PROBLEM TO SOLVE:
Lines with the word "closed" in them must be copied from the records below.

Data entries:

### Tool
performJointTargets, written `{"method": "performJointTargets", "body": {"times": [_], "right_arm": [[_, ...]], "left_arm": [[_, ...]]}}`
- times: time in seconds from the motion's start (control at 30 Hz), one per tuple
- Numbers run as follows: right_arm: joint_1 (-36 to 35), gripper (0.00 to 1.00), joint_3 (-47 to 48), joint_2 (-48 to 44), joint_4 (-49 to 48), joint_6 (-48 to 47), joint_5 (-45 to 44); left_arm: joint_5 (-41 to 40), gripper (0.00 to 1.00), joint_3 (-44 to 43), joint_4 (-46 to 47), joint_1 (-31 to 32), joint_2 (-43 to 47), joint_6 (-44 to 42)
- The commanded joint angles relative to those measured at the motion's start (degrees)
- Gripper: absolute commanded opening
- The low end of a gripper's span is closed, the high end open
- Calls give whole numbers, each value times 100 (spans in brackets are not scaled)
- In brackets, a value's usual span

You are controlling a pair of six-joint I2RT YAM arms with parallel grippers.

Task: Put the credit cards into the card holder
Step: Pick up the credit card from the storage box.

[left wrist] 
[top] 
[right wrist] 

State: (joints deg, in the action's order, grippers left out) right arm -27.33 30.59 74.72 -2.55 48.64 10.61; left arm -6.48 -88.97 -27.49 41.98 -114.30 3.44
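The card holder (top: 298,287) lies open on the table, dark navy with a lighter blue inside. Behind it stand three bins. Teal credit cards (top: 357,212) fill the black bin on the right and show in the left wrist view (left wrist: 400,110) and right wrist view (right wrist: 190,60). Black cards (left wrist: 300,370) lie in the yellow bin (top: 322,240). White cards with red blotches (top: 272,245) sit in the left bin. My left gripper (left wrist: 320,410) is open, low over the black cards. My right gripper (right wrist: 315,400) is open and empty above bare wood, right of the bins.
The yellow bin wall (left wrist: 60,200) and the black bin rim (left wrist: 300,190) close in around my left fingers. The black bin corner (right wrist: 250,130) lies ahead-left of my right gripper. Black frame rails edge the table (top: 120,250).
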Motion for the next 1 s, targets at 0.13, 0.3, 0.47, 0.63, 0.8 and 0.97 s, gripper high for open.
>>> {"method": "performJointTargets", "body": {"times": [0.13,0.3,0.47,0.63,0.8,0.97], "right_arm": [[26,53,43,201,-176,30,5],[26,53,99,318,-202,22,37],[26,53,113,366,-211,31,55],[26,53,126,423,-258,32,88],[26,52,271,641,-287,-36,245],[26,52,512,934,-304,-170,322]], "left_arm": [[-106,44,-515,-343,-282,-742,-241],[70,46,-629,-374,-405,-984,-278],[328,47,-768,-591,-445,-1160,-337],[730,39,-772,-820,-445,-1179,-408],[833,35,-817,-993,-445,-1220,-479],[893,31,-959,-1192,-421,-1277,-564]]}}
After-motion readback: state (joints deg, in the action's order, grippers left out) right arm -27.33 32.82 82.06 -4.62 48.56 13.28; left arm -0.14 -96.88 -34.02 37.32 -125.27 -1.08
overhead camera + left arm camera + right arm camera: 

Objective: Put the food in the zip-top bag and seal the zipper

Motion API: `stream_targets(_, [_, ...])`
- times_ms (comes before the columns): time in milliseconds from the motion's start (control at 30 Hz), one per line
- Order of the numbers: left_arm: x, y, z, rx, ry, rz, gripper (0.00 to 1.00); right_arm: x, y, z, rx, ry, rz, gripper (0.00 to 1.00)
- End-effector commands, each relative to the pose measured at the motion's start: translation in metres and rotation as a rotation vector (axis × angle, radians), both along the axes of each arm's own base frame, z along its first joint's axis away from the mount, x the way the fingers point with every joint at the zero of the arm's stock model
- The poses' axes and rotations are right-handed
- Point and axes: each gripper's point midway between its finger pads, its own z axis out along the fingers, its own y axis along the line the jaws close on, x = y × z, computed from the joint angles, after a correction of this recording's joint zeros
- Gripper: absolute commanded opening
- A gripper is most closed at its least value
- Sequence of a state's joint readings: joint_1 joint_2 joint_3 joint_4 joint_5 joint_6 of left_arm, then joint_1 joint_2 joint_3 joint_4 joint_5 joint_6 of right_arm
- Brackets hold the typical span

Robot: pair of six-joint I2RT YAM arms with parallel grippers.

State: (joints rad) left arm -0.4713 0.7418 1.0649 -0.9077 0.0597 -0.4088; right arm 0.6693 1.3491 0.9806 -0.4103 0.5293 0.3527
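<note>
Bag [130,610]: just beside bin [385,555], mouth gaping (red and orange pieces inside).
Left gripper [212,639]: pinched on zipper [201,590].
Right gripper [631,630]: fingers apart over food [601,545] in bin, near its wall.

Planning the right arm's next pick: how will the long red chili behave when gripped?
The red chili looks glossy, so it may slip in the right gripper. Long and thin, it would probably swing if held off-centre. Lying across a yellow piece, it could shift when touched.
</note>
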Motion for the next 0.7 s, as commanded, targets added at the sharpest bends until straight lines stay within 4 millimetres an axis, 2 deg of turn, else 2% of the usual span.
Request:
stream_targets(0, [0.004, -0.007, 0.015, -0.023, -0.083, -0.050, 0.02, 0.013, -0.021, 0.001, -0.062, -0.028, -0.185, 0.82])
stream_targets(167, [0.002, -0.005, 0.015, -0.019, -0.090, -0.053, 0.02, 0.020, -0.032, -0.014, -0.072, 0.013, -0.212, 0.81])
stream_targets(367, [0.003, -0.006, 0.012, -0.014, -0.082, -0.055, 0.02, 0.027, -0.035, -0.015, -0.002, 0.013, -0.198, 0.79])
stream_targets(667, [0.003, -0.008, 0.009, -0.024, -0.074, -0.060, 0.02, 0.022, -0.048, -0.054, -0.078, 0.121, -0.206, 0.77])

SOLUTION TO THE EXERCISE:
- The low end of a gripper's span is closed, the high end open
- A gripper is most closed at its least value

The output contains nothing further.